| EXERCISE DETAILS |
In the records below, find the line with "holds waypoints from" and the line with "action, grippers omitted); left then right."; return exactly those lines and every line between them.

___ GIVEN ENTRIES

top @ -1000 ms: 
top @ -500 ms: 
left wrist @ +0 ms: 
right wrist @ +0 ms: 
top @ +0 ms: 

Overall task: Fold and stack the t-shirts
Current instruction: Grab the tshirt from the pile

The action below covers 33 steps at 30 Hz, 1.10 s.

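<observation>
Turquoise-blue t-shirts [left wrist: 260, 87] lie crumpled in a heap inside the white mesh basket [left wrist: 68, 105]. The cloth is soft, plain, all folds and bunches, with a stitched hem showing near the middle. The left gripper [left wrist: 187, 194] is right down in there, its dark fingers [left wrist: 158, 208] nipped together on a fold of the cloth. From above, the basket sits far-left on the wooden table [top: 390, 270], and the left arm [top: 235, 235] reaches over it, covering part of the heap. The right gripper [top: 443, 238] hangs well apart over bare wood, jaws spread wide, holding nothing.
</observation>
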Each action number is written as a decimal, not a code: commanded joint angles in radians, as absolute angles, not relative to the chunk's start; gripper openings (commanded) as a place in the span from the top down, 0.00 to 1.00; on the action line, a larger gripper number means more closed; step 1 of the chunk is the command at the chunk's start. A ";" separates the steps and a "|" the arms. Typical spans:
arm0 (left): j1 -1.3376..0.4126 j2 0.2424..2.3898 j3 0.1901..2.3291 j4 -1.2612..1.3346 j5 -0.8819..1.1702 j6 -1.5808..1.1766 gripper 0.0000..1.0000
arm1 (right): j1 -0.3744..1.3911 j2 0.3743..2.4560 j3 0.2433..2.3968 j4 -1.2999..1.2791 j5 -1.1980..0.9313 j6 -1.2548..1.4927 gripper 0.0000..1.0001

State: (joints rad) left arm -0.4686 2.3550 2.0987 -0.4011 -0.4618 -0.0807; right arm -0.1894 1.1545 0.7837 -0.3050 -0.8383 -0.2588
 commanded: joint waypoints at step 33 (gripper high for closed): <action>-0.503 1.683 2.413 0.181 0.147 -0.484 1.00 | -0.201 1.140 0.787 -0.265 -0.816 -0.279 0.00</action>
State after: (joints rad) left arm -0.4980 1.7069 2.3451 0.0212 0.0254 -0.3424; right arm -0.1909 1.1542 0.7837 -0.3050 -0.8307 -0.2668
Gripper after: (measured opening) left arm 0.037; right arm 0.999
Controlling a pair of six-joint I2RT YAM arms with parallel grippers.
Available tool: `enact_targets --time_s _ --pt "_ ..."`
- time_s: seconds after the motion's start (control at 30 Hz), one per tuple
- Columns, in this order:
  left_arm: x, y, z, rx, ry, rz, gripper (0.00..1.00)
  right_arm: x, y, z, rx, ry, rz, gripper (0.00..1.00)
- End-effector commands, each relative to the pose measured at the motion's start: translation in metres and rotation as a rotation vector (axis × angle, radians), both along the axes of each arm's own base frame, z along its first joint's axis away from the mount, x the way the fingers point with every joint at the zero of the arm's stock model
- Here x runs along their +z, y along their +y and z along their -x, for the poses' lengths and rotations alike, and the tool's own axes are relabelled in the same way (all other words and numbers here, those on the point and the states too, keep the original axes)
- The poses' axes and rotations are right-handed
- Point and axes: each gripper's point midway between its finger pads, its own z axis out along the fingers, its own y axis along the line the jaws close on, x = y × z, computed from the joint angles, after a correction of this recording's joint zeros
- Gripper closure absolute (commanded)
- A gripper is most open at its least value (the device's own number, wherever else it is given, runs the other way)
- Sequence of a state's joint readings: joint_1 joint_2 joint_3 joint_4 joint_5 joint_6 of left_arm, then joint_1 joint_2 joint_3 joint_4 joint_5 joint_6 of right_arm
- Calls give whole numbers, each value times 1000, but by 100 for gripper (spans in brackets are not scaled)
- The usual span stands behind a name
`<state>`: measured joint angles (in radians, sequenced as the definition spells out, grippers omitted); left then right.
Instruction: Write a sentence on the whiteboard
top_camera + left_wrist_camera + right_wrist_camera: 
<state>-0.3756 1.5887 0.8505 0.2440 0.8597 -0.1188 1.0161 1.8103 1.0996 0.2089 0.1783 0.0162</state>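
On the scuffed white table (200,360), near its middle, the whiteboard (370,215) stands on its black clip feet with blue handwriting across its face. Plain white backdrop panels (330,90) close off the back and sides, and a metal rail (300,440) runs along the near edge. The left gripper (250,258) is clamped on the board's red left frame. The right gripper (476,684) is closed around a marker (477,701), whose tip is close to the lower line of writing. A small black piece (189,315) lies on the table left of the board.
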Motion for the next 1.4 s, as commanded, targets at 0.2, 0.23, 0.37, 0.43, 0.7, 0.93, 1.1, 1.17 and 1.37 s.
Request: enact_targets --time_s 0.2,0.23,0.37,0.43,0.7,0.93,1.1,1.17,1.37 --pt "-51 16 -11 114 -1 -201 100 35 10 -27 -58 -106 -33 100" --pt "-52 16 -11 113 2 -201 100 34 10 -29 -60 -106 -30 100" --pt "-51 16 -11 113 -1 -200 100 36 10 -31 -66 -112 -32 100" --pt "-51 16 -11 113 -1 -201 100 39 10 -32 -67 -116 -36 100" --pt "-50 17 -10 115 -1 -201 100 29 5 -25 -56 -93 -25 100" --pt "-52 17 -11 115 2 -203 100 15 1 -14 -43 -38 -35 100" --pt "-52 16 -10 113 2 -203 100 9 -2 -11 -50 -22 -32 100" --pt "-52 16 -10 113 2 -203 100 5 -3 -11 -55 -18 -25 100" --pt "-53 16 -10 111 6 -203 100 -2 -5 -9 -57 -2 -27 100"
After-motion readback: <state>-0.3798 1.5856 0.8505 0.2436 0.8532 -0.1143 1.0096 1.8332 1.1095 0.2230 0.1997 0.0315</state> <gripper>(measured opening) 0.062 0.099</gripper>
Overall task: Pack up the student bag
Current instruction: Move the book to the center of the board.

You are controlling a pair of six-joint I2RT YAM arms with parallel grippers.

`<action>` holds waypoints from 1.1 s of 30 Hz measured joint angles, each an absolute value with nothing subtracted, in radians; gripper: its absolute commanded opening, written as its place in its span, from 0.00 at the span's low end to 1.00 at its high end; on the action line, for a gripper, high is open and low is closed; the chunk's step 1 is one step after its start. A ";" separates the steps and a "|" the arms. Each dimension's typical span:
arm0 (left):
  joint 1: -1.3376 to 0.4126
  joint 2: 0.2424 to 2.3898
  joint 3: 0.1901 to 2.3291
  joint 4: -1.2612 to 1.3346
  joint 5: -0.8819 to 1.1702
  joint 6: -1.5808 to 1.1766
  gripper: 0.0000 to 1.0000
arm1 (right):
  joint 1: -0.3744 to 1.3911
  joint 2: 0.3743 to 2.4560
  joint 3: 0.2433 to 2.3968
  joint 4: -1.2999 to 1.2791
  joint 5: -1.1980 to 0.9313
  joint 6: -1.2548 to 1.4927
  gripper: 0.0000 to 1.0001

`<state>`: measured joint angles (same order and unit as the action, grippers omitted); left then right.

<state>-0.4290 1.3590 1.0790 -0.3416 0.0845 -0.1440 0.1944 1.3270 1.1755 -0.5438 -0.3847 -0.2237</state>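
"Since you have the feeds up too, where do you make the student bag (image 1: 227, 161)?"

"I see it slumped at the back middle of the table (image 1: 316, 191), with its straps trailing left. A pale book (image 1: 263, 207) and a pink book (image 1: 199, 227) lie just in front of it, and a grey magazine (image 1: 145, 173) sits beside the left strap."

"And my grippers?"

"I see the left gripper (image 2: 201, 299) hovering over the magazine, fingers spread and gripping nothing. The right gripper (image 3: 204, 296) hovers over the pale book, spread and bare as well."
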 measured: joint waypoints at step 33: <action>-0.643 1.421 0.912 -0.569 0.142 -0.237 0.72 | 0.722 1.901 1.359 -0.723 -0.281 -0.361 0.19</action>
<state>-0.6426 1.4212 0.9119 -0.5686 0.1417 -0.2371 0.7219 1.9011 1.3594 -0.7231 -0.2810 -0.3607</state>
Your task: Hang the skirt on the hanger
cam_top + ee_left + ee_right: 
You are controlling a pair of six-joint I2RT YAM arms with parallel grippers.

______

| OUTPUT OF THE TASK |
`<action>` holds waypoints from 1.1 s of 30 Hz measured joint angles, each an absolute value with nothing subtracted, in radians; gripper: its absolute commanded opening, written as its place in its span, from 0.00 at the span's low end to 1.00 at its high end; on the action line, for a gripper, high is open and low is closed; the chunk's step 1 is one step after its start. A ";" separates the steps and a "|" the arms. Each dimension's typical span:
arm0 (left):
  joint 1: -1.3376 to 0.4126
  joint 2: 0.2424 to 2.3898
  joint 3: 0.1901 to 2.3291
  joint 4: -1.2612 to 1.3346
  joint 5: -0.8819 to 1.1702
  joint 6: -1.5808 to 1.1766
  gripper: 0.0000 to 1.0000
arm1 (right):
  joint 1: -0.3744 to 1.3911
  joint 2: 0.3743 to 2.4560
  joint 3: 0.2433 to 2.3968
  joint 4: -1.2999 to 1.2791
  joint 5: -1.1980 to 0.9313
  joint 6: -1.2548 to 1.4927
  gripper: 0.0000 to 1.0001

`<state>`: measured joint angles (same order and unit as the action, grippers omitted); left then right.

This answer is complete as it stands.